About feature importance: Is there anything implemented, that shows me how important which of my exogenous variables is?

About my specific hourly data problem: Since i actually have hourly data from 8am to 8pm, i think it is a total waste to look model each hour individually as daily data because i lose the influence of the previous hours. So what i did it i set my DeepAREstimator frequency to "H" and prediction length to 360 (15days x 24hours). Then i set the context length to 744 (31days x 4hours) because i want it to look at the last 312 days. I created a feature called store closed. The network should learn itself, that if that feature is 1, the sales are 0 as well, right?

It runs through, and the results make sense, i just want to know if i forgot something, that i did not think of.

Thanks in advance, Alex

janrth commented 3 years ago

If i have this:

 'feat_dynamic_real': [df.feature_1, df.feature_2, df.feature_3]

it means I have one target and 3 features, right (because you are selecting columns).

How would I be able to have multiple time-series for targets and many features. Because then my array would have a third dimension, right? And for some reason the estimator is complaining about this:

  Array 'feat_dynamic_real' has bad shape - expected 2 dimensions, got 3.

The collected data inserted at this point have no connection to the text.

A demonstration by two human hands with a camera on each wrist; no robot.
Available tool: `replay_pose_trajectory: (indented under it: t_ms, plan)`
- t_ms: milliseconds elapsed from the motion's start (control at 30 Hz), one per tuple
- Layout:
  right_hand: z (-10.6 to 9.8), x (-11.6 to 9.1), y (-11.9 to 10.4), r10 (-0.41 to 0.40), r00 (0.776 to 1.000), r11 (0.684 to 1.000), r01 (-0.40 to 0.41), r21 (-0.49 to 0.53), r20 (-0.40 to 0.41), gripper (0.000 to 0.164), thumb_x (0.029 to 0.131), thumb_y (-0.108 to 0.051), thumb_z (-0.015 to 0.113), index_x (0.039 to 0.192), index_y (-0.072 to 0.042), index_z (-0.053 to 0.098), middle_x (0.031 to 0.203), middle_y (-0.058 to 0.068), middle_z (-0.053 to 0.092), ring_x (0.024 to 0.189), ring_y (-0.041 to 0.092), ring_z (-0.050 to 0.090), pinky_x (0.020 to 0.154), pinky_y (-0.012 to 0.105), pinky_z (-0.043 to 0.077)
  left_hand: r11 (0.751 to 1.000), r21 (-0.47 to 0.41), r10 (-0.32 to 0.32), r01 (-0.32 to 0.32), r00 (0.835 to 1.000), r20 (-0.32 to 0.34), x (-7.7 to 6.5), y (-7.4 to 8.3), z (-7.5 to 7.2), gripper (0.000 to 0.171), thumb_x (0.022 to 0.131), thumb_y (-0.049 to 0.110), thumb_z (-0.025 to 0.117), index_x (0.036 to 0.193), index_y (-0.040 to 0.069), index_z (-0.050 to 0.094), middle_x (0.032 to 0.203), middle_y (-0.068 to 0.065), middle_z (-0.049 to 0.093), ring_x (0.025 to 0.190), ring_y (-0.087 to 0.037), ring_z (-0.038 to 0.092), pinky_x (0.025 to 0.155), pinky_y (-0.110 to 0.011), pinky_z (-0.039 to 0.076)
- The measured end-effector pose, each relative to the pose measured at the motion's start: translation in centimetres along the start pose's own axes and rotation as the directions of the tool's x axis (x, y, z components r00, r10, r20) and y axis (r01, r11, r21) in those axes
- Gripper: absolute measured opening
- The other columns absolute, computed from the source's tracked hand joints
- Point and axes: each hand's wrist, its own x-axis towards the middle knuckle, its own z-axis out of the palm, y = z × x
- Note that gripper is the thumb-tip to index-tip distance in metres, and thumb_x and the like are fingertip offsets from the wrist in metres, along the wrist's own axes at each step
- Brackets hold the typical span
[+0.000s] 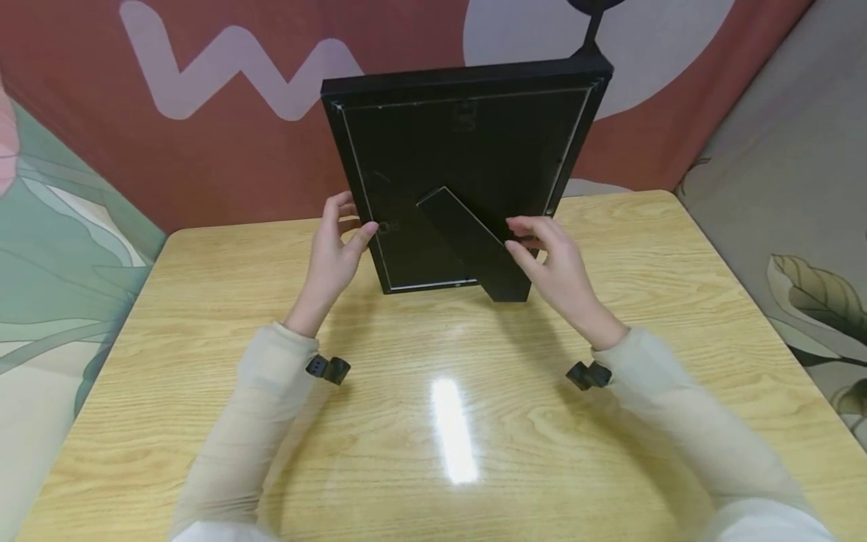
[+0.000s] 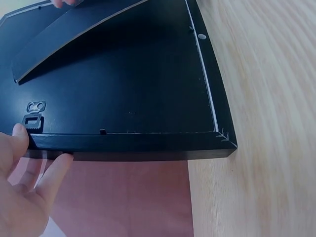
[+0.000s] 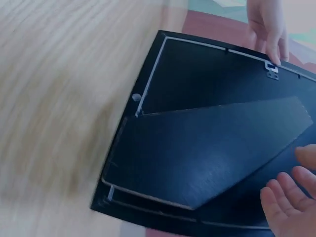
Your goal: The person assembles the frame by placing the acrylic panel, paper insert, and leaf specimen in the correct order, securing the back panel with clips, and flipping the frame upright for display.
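Note:
A black picture frame (image 1: 400,150) stands on the table with its back facing me. Its easel leg (image 1: 477,245) slants out from the backing, its foot down toward the lower right. My left hand (image 1: 332,248) grips the frame's left side, thumb on the back and fingers around the outer edge. Beside that thumb, a metal hanger (image 2: 34,121) shows in the left wrist view. My right hand (image 1: 558,263) is at the right of the easel leg, fingers loosely bent and thumb close to the leg's edge. In the right wrist view its fingers (image 3: 284,197) hold nothing.
The frame stands near the back of the wooden table (image 1: 379,452), close to a red printed backdrop (image 1: 237,165). Leaf-patterned panels (image 1: 779,188) flank the table. A black round shape on a stem (image 1: 592,30) shows above the frame's upper right corner.

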Motion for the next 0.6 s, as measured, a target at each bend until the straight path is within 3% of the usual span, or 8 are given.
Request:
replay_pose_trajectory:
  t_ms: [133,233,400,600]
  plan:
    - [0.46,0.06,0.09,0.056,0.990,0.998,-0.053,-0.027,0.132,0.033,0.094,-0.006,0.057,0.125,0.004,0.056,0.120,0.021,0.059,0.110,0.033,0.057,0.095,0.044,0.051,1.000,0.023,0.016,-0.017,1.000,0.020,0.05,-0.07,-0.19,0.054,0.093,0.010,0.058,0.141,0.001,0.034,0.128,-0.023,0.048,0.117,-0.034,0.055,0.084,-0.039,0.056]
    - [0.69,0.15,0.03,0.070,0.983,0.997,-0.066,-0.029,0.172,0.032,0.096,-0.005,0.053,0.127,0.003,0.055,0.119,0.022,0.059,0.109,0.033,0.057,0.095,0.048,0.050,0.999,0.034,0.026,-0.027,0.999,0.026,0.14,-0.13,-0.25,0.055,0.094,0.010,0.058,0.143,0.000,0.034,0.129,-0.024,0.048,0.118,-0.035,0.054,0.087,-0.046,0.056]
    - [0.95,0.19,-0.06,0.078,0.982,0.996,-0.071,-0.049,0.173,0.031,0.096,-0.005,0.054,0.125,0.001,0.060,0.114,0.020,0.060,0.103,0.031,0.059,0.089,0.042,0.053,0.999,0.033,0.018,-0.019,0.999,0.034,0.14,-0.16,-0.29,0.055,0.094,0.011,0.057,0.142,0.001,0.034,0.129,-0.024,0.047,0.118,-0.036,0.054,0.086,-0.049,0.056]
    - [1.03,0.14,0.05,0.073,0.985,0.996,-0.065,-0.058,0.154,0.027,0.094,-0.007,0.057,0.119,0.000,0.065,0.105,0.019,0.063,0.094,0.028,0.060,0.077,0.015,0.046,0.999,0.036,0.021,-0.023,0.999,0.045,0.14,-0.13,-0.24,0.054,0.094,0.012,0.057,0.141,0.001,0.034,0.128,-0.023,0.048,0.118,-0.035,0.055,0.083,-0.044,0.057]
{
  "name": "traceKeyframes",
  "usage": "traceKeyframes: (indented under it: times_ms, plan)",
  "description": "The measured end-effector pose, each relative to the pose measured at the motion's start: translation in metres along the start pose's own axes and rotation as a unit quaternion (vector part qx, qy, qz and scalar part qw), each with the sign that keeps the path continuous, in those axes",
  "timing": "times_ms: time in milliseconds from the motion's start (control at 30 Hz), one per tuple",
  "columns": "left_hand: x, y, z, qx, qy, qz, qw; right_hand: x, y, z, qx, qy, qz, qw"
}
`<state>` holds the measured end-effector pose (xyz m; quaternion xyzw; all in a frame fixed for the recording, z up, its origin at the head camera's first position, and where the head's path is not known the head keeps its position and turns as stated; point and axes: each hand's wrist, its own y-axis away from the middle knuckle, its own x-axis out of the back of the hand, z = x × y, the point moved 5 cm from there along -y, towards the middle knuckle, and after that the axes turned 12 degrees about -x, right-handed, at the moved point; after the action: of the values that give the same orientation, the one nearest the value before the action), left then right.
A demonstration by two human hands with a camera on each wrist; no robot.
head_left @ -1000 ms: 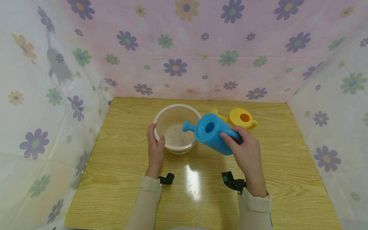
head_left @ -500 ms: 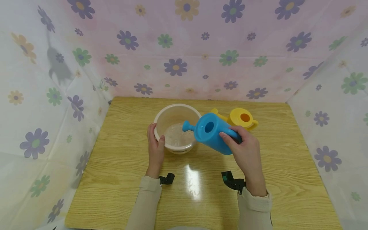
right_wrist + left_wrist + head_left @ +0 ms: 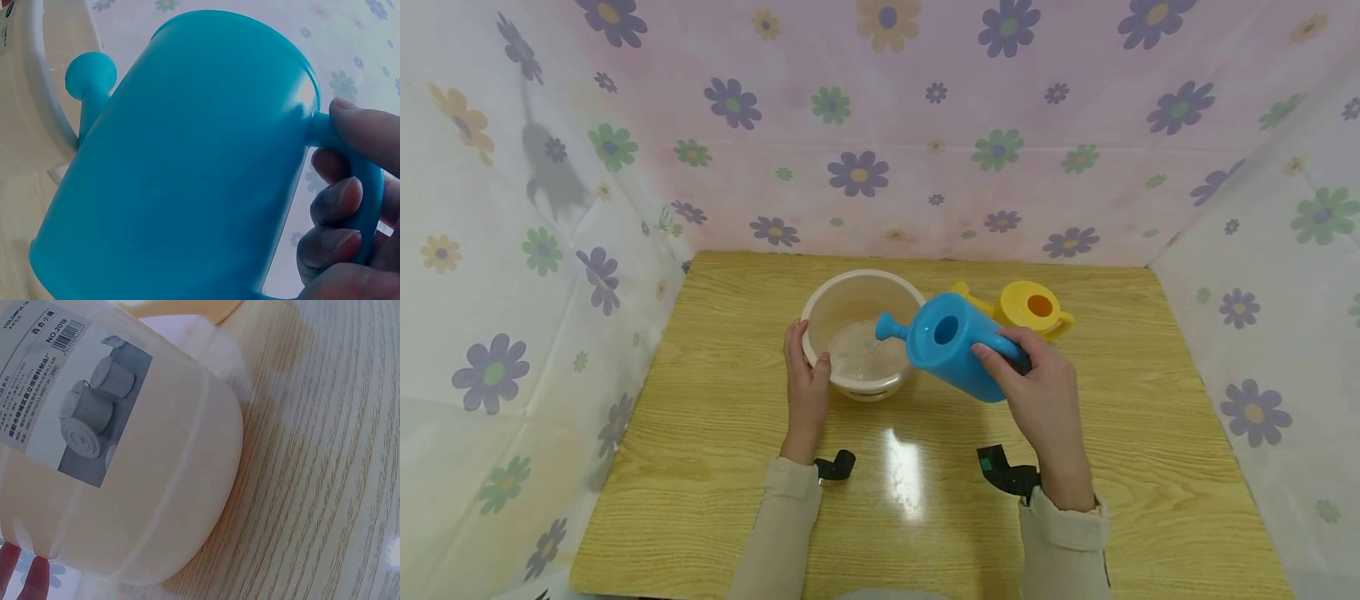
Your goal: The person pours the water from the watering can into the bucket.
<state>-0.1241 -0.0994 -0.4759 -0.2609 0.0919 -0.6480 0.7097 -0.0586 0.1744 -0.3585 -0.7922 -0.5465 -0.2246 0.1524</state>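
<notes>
My right hand [image 3: 1043,392] grips the handle of a blue watering can [image 3: 955,350], fingers curled round it and thumb on top. The can is held tilted to the left, its spout and rose [image 3: 92,75] over the rim of a cream plastic bucket [image 3: 865,387]. Inside the bucket lies clear, rippled water [image 3: 861,350]; no stream from the rose can be made out. My left hand [image 3: 806,392] holds the bucket's left side, thumb and fingers at the rim. A printed label [image 3: 75,387] shows on the bucket's wall in the left wrist view.
A yellow watering can [image 3: 1022,307] stands behind the blue one, partly hidden by it. The wood-grain table [image 3: 700,467] is walled at the back and both sides by flowered sheets [image 3: 887,108]. Black camera mounts [image 3: 1009,475] sit on both wrists.
Both hands, the bucket and the blue watering can stay nearly where they were. The water's ripples differ slightly, and the whole view shifts a little.
</notes>
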Motion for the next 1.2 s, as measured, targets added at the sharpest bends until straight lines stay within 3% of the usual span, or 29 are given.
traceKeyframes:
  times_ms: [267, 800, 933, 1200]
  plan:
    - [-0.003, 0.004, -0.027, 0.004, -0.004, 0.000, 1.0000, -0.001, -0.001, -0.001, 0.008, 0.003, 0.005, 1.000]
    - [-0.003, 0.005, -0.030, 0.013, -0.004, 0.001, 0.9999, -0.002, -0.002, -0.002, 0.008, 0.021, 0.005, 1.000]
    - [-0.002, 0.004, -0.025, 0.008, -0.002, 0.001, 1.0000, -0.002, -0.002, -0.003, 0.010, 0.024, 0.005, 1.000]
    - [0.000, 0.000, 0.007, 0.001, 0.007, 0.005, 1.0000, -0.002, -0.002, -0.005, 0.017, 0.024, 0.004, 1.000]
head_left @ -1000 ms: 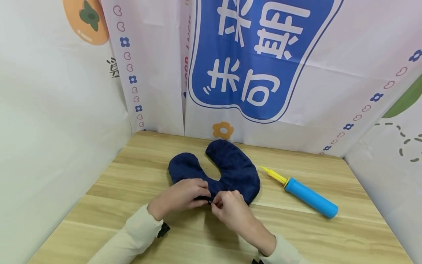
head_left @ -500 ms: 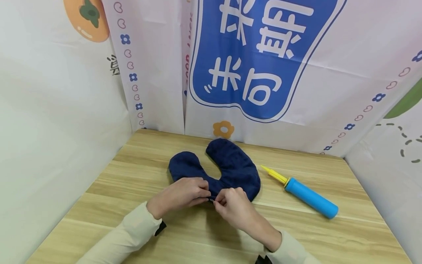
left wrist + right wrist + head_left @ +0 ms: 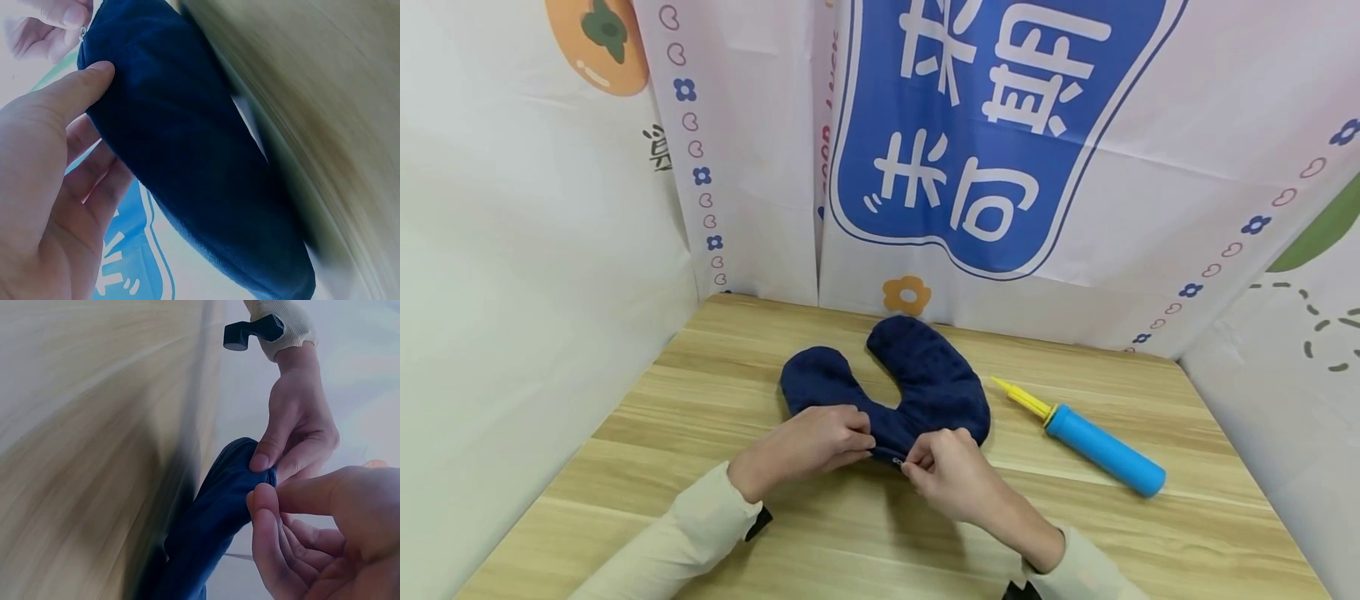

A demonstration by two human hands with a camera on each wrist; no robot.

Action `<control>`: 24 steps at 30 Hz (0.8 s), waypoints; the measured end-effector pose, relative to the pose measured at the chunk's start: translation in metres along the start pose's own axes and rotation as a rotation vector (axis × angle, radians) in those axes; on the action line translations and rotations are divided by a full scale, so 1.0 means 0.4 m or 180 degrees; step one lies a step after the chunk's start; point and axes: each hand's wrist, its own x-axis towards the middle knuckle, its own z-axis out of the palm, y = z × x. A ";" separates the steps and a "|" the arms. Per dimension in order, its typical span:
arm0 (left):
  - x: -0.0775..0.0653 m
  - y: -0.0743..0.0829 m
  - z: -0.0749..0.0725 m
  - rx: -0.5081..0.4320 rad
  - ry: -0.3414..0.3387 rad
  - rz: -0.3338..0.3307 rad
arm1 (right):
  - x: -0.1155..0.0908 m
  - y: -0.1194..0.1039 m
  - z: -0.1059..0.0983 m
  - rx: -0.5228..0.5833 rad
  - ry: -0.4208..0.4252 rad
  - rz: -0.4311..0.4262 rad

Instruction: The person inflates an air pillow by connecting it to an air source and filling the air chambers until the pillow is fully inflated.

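Observation:
A navy blue U-shaped neck pillow (image 3: 940, 375) lies on the table, its open end facing away from me. My left hand (image 3: 820, 437) grips its near edge, thumb on the near face and fingers behind it, as the left wrist view shows. Just to the right, my right hand (image 3: 955, 479) pinches at the zipper pull (image 3: 82, 32) on the same edge. A bit of the zipper shows pale between the two hands in the head view. In the right wrist view the thumb and forefinger of the right hand (image 3: 325, 531) meet at the pillow's seam (image 3: 269, 478).
To the right of the pillow lies a blue hand pump (image 3: 1105, 450) with a yellow nozzle (image 3: 1022, 397) pointing back left. The wooden table (image 3: 1150, 542) is enclosed by printed white cloth walls (image 3: 760, 167) at the back and both sides.
My right hand has slid rightward along the pillow's near edge, away from the left hand, and the zipper shows more between them. The left hand keeps its grip nearly in place.

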 end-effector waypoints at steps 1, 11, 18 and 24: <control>0.000 0.000 0.000 -0.0017 0.0005 0.0018 | -0.002 0.001 -0.002 0.0011 -0.0020 0.0007; -0.001 0.007 0.005 0.0015 0.0135 0.0005 | -0.013 0.018 -0.012 0.0143 -0.0082 -0.0055; 0.013 0.023 0.008 0.0085 0.0230 -0.0071 | -0.008 0.013 -0.012 0.0119 -0.0068 -0.0080; 0.033 0.044 0.020 0.0164 0.0258 -0.0004 | 0.000 0.001 -0.009 0.0052 0.0019 -0.0016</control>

How would you make that work?

shalinijaiswalsj09 commented 1 year ago

if for future prediction using gluonts:

training_data = ListDataset([{"start": df_train.index[0], "target": df_train.target[:pd.to_datetime('2022-05-31')],
      'feat_dynamic_real': [df_train.feature1[:pd.to_datetime('2022-05-31')],
                            finaldf_train.feature2[:pd.to_datetime('2022-05-31')],
                            finaldf_train.feature3[:pd.to_datetime('2022-05-31')]],
        'feat_dynamic_cat': [finaldf_train.feature4[:pd.to_datetime('2022-05-31')],
                            finaldf_train.feature5[:pd.to_datetime('2022-05-31')],
                             finaldf_train.feature6[:pd.to_datetime('2022-05-31')],
                             finaldf_train.feature7[:pd.to_datetime('2022-05-31')]]
      }],
    freq="d"
    )

what will be the format of test data when future target variable is unknown:

test_data = ListDataset(
            [
                {"start": pred_set.index[0],
                "target": ,
                'feat_dynamic_real': [pred_set.feature1,
                            pred_set.feature2,
                            pred_set.feature3,
                'feat_dynamic_cat': [pred_set.feature4,
                            pred_set.feature5,
                            pred_set.feature6,
                            pred_set.feature7]
                }
            ],
            freq="d"
        )

and defined estimator format is:

estimator =  DeepAREstimator(freq="d",
                            prediction_length=1
                            , context_length=7,
                            trainer=Trainer(epochs=1), use_feat_dynamic_real=True)

Is there any issue with defined components?